(Beginning of Data provided)

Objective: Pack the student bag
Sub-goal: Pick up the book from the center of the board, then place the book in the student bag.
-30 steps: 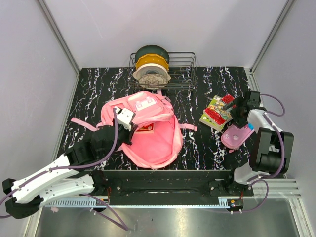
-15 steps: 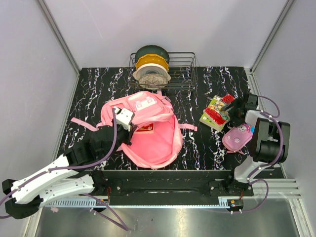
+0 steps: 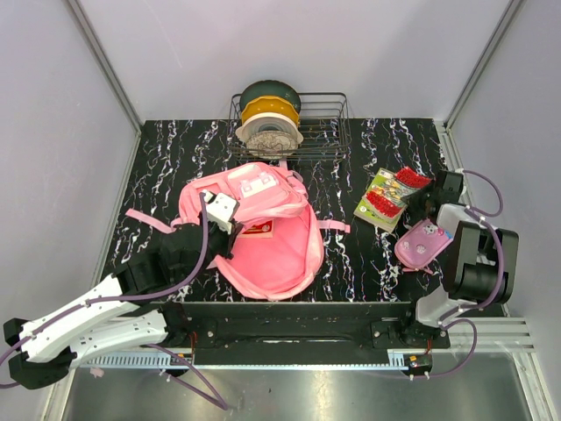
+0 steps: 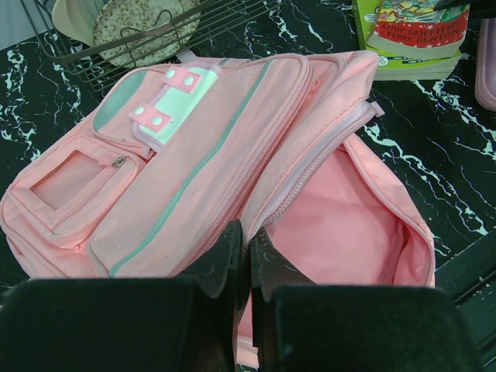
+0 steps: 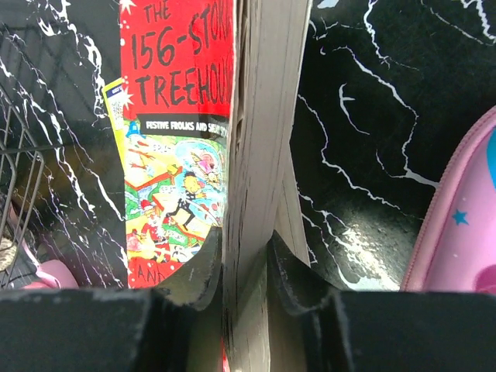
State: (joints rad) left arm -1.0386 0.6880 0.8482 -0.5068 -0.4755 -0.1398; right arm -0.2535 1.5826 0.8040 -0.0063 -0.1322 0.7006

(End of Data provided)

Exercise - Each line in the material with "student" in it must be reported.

Answer for this exercise -
Objective: Pack the student bag
Sub-goal: Pick up the book from the center of the board, then place the book in the student bag.

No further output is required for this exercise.